UK Negotiating For Ability to Serve Wiretap Orders to US Companies

Can UK authorities serve wiretap orders to US companies? That is what is reportedly being negotiated between UK and US authorities.

The US may be known for highly questionable wiretapping policies, but even by American standards, this may raise a few eyebrows. According to USAtoday (via Slashdot) UK authorities are negotiating with US authorities over the possibility that UK authorities can directly serve wiretap orders to US telecommunication companies. From the report:

The talks are aimed at allowing British authorities access to a range of data, from interceptions of live communications to archived emails involving British suspects, according to the officials, who are not authorized to comment publicly.

The negotiations were first reported Thursday by the Washington Post.

Under the proposed plan, British authorities would not have access to records of U.S. citizens if they emerged in the British investigations.

Congressional approval would be required of any deal negotiated by the two countries.

One of the U.S. officials said the talks were necessary because of the increasing immediacy of developing criminal enterprises and potential terror plots that are playing out on various communications platforms around the globe.

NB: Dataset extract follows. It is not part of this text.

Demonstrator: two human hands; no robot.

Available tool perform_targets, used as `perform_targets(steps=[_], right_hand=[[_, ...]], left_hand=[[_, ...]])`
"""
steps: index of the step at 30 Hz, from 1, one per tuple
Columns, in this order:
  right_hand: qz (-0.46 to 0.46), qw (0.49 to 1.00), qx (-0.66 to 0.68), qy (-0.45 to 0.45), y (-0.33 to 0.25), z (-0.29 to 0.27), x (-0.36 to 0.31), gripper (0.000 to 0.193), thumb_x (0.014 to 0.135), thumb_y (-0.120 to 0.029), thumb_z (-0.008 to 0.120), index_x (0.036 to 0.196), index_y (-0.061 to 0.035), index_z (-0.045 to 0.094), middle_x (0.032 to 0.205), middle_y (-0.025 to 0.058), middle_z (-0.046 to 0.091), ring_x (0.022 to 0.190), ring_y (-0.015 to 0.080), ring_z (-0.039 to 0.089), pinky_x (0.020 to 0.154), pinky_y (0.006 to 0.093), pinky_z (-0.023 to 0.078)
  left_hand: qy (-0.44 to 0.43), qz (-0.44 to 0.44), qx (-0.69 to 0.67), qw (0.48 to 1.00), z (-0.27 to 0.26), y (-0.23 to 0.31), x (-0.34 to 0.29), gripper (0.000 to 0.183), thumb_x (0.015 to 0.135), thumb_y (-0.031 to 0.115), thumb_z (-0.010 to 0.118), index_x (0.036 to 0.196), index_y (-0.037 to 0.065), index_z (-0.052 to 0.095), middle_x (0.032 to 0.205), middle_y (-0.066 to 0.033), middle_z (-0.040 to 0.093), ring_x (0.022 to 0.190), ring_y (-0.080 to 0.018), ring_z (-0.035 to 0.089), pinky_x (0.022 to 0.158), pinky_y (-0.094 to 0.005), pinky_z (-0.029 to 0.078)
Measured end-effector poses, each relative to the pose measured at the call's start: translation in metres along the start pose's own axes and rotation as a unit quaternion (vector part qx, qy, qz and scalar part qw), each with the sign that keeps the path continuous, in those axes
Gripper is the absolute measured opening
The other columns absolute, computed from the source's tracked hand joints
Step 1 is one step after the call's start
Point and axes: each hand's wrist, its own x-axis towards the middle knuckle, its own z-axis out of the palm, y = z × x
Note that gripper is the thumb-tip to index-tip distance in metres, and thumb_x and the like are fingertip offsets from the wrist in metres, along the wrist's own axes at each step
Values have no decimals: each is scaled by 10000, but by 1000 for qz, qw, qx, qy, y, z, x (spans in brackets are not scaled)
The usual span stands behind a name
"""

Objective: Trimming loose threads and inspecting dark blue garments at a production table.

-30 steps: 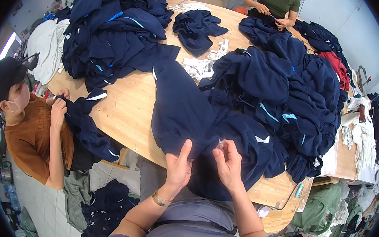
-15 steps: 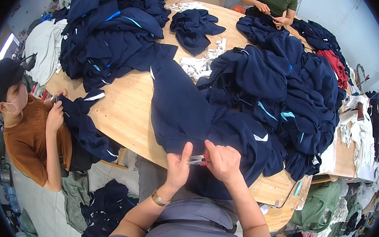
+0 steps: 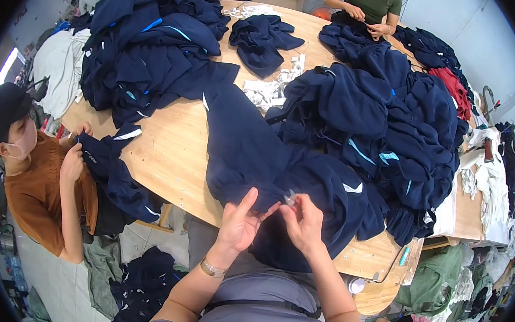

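Note:
A navy garment [image 3: 247, 136] with white insets lies across the table's near edge and hangs toward my lap. My left hand [image 3: 239, 223] is at its near edge, thumb raised along the cloth and fingers curled at the fabric, partly hidden. Close beside it, my right hand [image 3: 302, 222] is closed around small thread snips, whose metal blades [image 3: 290, 198] poke up above the fingers. Their handle is mostly covered by the hand.
Navy garment piles rise on the wooden table [image 3: 171, 148] at left [image 3: 156, 68] and right [image 3: 393, 123]. White strips [image 3: 264, 94] lie between them. A co-worker in brown [image 3: 50, 187] handles a navy garment at left; others work at the far side. A hooked wire [image 3: 389, 269] sits near the right edge.
The snips have turned from lying level between my hands to pointing upward in my right hand. My left hand has shifted slightly and its palm now shows more.

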Motion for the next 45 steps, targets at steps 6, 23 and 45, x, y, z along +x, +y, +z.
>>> perform_targets(steps=[6, 23, 45], right_hand=[[-62, 992, -104, -29, 0, 0, 1, 265, 794, -258, 664, 771, -31, 530, 659, 102, 551, 528, 260, 557, 473, 321, 423], [-96, 981, -164, -43, -7, -6, 3, 301, 767, -317, 675, 726, -63, 518, 627, 64, 535, 509, 228, 555, 445, 317, 408], [129, 979, 159, -14, -28, 18, 2, 195, 780, -109, 681, 709, -25, 520, 563, -2, 461, 520, 43, 397, 467, 220, 326]], left_hand=[[28, -2, -15, 1000, 8, 1, -2, 191, 918, 164, 520, 956, -1, 607, 956, -89, 636, 871, -175, 622, 791, -316, 516], [37, 32, 53, 997, 14, -2, -4, 192, 931, 181, 494, 1063, 46, 529, 950, -60, 626, 836, -142, 616, 706, -261, 509], [36, 80, 26, 996, 0, -23, -1, 247, 928, 128, 478, 684, 90, 482, 731, -16, 538, 702, -93, 514, 682, -258, 431]])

The negotiations didn’t go unnoticed. According to Broadcast & Cable, the New America’s Open Technology Institute (OTI) expressed outrage over the plans:

“The idea that the U.S. government would allow wiretapping inside the United States by a foreign country’s national security authorities under legal standards that are far lower than what is required of our own police, is a horrible betrayal of our constitutional principles,” said OTI director Kevin Bankston “I can only expect that our founders, who wrote the Constitution that this deal disregards, are rolling in their graves.”

OTI said Congress should press the White House to rethink that plan. “We call on lawmakers who care about privacy—both from the left and the right—to tell the Obama Administration that they will not stand for it,” said Bankston.

The move has also caused some to suggest that this is yet another move to erode sovereignty.

Already, there are suspicions that foreign intelligence agencies are spying on US citizens when it became unfeasible for national spies to legally wiretap those people themselves. US intelligence agencies, in turn, do the same thing in other countries to help out their international counterparts.

One thing is for sure, stories like this really put into perspective the state of privacy rights today.